• _REQUIREMENT_
Every line below is to be given again precisely; images are to be left out.

# # # # # # #

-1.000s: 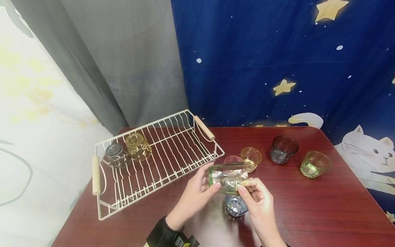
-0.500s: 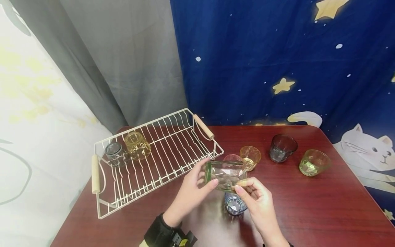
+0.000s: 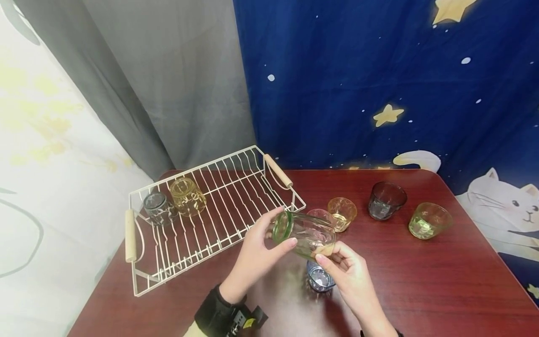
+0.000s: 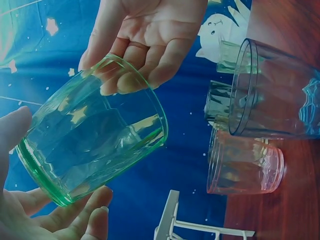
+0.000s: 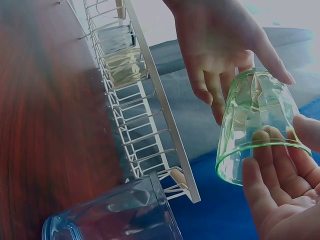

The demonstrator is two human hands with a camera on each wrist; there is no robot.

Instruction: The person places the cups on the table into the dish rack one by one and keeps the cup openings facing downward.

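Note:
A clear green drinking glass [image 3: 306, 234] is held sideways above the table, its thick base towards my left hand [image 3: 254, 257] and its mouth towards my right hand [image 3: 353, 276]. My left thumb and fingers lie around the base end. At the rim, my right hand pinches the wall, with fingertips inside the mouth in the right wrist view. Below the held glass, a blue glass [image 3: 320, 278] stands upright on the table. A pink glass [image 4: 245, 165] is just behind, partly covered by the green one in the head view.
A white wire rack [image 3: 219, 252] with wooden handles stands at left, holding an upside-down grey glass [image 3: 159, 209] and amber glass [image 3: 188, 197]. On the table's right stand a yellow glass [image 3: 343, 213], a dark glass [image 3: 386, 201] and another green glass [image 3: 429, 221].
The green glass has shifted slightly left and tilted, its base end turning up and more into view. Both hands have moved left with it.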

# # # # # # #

• _FINISHED TASK_
-1.000s: 
-0.500s: 
+0.000s: 
+0.000s: 
+0.000s: 

The demonstrator is two human hands with a camera on each wrist; there is no robot.

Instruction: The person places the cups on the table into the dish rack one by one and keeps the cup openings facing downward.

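Note:
A clear green drinking glass [image 3: 306, 234] is held sideways above the table, its thick base towards my left hand [image 3: 254, 257] and its mouth towards my right hand [image 3: 353, 276]. My left thumb and fingers lie around the base end. At the rim, my right hand pinches the wall, with fingertips inside the mouth in the right wrist view. Below the held glass, a blue glass [image 3: 320, 278] stands upright on the table. A pink glass [image 4: 245, 165] is just behind, partly covered by the green one in the head view.
A white wire rack [image 3: 219, 252] with wooden handles stands at left, holding an upside-down grey glass [image 3: 159, 209] and amber glass [image 3: 188, 197]. On the table's right stand a yellow glass [image 3: 343, 213], a dark glass [image 3: 386, 201] and another green glass [image 3: 429, 221].
The green glass has shifted slightly left and tilted, its base end turning up and more into view. Both hands have moved left with it.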

This output requires nothing further.